On a monthly basis, consumer prices rose 2.5% in March, up from 2.3% in February.

Could Falling Inflation Lead to More Interest Rate Cuts?

Despite its relatively high inflation, Turkey’s central bank, the Central Bank of the Republic of Turkey (CBRT), surprised markets by cutting its key interest rate by 250 basis points to 42.5% in early March.

The CBRT’s move reflects optimism over the ongoing disinflation trend, but economists caution that external and domestic risks could reverse the trend:

  • The newly introduced 10% U.S. import tariff on Turkish goods

  • Volatile political environment following the arrest of Istanbul Mayor Ekrem İmamoğlu

  • Public calls for boycotts targeting businesses perceived as close to the government

EBRD: Inflation Eases, But Caution Needed

The European Bank for Reconstruction and Development (EBRD) maintained its 3% GDP growth forecast for Turkey in 2025, and projects 3.5% growth in 2026. The EBRD noted:

“Tighter monetary and fiscal policies have significantly reduced inflation and improved Turkey’s external balances, with rising net exports and a narrowing current account deficit.”
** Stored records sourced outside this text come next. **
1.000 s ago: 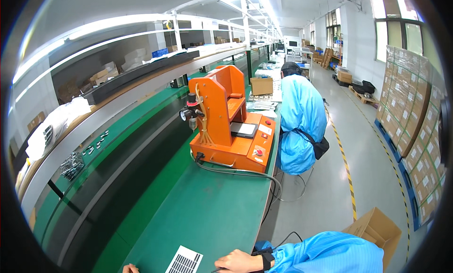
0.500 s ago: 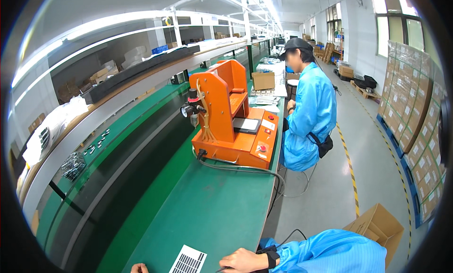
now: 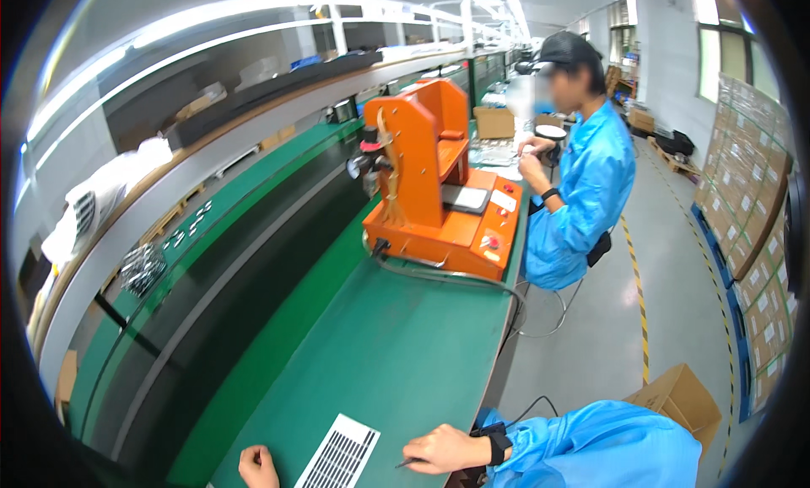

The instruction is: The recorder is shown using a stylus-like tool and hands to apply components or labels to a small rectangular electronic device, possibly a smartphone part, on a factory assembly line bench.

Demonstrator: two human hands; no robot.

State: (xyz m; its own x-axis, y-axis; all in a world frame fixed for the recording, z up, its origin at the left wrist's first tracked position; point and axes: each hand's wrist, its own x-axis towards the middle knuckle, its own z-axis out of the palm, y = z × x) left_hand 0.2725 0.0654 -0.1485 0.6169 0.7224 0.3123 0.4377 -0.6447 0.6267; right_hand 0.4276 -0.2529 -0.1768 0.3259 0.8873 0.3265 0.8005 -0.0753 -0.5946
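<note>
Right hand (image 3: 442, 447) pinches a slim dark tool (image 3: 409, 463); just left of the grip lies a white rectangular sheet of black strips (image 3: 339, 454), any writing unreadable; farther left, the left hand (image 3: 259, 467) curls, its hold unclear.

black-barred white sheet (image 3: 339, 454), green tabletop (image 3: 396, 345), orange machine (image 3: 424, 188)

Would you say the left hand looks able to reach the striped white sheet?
Probably yes: the left hand is close beside the striped white sheet, with only green bench showing between them.
</note>
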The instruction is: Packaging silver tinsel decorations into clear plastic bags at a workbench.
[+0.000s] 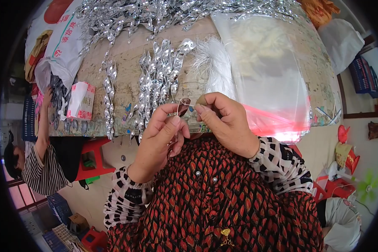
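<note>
In front of my chest, a thin white string runs between my two hands. My left hand is closed, its thumb and fingers curled about a small shiny brownish piece with the string looped at it. What else lies inside those fingers is hidden. My right hand pinches the string's other end between thumb and forefinger. Just beyond the left hand lies a bunch of twisted silver foil spirals. A bundle of white strings rests beyond the right hand.
Clear plastic bags with red edges cover the table's right side. More silver spirals are heaped along the far edge. A single spiral and a pink-white tissue box lie left. Another person works at the far left.
</note>
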Demonstrator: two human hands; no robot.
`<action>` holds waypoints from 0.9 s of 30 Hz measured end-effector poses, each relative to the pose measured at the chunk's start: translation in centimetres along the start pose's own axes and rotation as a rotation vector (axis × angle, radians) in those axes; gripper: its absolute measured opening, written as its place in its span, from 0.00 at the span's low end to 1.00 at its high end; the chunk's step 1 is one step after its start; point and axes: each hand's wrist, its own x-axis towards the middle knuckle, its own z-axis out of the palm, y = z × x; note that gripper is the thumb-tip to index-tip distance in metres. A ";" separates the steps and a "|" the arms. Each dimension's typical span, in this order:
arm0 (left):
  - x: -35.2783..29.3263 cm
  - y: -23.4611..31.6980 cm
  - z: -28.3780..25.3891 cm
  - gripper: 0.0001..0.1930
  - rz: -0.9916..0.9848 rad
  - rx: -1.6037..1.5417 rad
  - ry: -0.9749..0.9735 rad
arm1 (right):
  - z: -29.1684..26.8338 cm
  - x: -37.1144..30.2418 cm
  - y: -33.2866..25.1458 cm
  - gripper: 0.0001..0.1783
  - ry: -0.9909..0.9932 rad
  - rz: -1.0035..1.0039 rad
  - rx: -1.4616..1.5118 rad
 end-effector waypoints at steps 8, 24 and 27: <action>-0.1 -0.3 -0.3 0.16 0.014 -0.061 -0.001 | 0.0 -0.2 0.4 0.08 0.015 0.017 -0.007; -0.2 -0.4 0.4 0.16 0.050 0.061 0.033 | 0.2 -0.3 0.2 0.09 0.026 -0.005 -0.057; -0.4 -0.6 0.5 0.16 0.057 0.099 0.055 | 0.5 -0.1 0.6 0.10 0.017 -0.059 -0.153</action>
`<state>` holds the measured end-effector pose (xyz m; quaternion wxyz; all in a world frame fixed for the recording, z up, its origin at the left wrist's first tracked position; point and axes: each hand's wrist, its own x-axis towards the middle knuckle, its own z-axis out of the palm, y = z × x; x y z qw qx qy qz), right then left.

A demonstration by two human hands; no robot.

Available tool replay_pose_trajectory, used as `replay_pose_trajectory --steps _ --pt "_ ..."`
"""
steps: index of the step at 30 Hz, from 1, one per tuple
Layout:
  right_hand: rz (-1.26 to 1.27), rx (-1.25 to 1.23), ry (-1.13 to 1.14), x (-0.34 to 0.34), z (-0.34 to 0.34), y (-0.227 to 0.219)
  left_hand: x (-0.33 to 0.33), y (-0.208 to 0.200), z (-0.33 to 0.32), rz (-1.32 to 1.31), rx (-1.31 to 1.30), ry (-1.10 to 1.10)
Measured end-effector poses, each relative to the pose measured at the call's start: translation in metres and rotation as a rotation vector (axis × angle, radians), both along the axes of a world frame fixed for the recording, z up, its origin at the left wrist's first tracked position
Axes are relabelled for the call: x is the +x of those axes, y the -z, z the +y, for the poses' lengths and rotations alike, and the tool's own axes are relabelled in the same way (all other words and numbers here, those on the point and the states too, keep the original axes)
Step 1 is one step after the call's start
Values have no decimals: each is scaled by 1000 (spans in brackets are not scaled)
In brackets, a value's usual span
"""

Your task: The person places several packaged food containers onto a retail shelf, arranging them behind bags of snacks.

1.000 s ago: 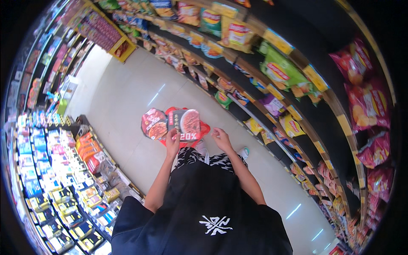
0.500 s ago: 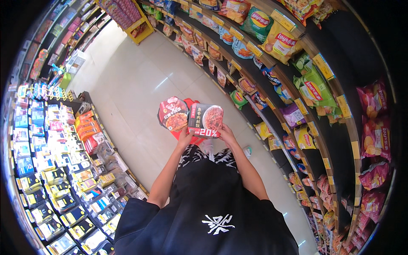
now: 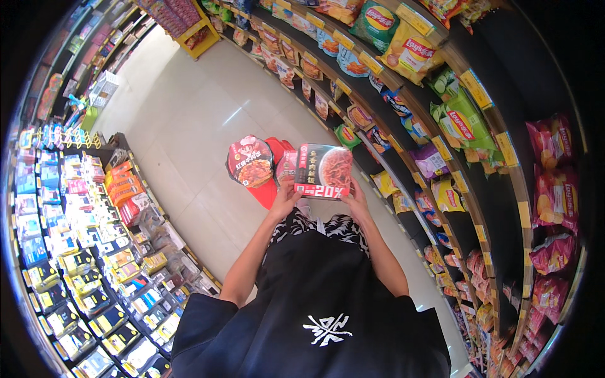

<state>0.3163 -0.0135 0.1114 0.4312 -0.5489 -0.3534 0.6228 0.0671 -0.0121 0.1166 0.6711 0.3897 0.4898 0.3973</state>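
Both my hands hold a dark, square instant-rice box (image 3: pixel 329 169) with a dish pictured on its lid. My left hand (image 3: pixel 285 196) is closed on its lower left corner. At the lower right corner my right hand (image 3: pixel 357 203) grips it, thumb at the front edge. Partly behind the box, above my left hand, shows a pinkish package (image 3: pixel 287 165), mostly covered. To the left is a rounded instant-meal tub (image 3: pixel 251 165) with a red and black lid. Something smooth and red (image 3: pixel 265 193) lies under and beside it; what it is, I cannot tell.
Shelves of chip bags (image 3: pixel 463 129) curve along my right side. On the left stands a low display of small packaged goods (image 3: pixel 94 264). Pale tiled floor (image 3: pixel 189 94) runs between them, with a yellow rack (image 3: pixel 198 44) at the far end.
The rice box has shifted right and slightly up with both hands. The tub appears farther left, so the gap between them is wider and more of the package behind shows.
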Motion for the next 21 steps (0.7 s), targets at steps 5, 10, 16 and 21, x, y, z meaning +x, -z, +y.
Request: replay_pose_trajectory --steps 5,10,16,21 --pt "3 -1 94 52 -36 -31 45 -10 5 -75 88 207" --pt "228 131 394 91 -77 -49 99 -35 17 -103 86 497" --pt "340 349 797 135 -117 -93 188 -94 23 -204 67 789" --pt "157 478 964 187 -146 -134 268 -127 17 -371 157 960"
However, the EBRD warned against premature loosening of monetary policy, citing:

  • Persistent high inflation

  • Geopolitical uncertainties

  • The real appreciation of the Turkish lira, which could reduce export competitiveness

  • Turkey’s heavy reliance on short-term external financing

SEO Highlights: CBRT interest rate cut March 2025, Turkey GDP forecast EBRD, Turkey external financing risk, İmamoğlu arrest economic impact, U.S.-Turkey tariff trade risks

Political Instability Casts a Shadow

Turkey’s economic progress is being tested by growing political tension, particularly after the detention of opposition figure and Istanbul Mayor Ekrem İmamoğlu in March. The event triggered nationwide protests, and opposition groups are now urging mass commercial boycotts, further straining investor confidence.

Such developments risk creating price instability, lower consumer sentiment, and greater uncertainty around economic policymaking in the months ahead.